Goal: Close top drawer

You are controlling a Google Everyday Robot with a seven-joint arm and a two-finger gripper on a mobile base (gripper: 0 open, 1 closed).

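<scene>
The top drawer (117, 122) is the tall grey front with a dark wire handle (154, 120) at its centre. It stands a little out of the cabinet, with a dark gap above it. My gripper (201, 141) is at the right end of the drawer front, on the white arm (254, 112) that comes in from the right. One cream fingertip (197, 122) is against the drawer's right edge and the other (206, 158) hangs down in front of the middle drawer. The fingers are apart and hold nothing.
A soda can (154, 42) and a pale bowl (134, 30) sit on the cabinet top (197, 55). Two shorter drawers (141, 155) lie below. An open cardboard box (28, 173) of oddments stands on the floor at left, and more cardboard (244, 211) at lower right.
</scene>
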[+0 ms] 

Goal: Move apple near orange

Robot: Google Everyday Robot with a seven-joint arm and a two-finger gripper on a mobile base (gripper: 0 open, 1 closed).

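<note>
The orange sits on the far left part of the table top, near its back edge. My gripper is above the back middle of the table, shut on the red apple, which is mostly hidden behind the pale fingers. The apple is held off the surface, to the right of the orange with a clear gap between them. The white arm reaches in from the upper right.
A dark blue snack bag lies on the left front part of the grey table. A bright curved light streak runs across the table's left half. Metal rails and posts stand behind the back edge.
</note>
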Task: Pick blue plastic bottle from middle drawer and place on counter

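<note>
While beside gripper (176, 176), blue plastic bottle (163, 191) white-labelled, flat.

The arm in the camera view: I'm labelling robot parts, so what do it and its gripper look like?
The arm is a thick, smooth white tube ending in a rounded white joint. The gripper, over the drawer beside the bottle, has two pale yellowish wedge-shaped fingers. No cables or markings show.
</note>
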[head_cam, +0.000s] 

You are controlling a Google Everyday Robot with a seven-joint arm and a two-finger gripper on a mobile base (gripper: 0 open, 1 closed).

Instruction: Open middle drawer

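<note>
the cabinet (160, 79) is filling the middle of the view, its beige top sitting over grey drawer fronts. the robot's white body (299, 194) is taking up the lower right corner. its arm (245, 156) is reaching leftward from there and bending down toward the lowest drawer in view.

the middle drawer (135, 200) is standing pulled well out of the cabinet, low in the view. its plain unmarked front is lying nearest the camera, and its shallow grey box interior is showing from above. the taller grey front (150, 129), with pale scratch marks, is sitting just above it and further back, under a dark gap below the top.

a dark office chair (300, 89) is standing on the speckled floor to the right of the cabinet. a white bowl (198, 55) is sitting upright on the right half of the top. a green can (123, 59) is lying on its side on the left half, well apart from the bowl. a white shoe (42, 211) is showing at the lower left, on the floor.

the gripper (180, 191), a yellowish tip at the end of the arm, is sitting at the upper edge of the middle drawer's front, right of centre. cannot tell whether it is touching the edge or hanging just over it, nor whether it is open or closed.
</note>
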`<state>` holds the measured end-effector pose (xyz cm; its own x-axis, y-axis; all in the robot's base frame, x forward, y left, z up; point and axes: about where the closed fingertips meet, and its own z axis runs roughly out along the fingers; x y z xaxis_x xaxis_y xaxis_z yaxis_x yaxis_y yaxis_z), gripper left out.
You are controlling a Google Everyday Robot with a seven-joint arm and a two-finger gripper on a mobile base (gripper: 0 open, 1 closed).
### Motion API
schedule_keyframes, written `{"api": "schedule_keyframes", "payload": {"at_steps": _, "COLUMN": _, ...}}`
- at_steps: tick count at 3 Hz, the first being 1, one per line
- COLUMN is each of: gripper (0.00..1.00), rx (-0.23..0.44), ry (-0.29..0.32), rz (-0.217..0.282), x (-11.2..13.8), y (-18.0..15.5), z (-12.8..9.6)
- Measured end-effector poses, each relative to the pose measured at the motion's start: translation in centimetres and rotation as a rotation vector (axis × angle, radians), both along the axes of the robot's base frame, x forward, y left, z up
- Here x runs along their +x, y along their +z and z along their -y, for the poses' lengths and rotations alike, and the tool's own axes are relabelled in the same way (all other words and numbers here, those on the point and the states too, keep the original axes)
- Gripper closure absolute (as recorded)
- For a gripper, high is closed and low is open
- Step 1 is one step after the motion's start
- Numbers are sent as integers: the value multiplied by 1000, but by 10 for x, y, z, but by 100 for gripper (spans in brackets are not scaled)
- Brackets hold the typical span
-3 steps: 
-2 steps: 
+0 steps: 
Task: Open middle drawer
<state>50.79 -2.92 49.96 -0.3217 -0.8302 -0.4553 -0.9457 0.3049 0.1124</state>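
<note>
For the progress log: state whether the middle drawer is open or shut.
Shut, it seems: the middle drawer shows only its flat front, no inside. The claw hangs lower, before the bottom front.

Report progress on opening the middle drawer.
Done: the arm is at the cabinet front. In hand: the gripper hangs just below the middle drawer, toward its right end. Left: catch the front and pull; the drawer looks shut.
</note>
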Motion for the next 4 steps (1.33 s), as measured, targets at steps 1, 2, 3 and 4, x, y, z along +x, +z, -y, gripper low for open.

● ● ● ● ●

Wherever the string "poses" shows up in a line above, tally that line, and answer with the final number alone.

2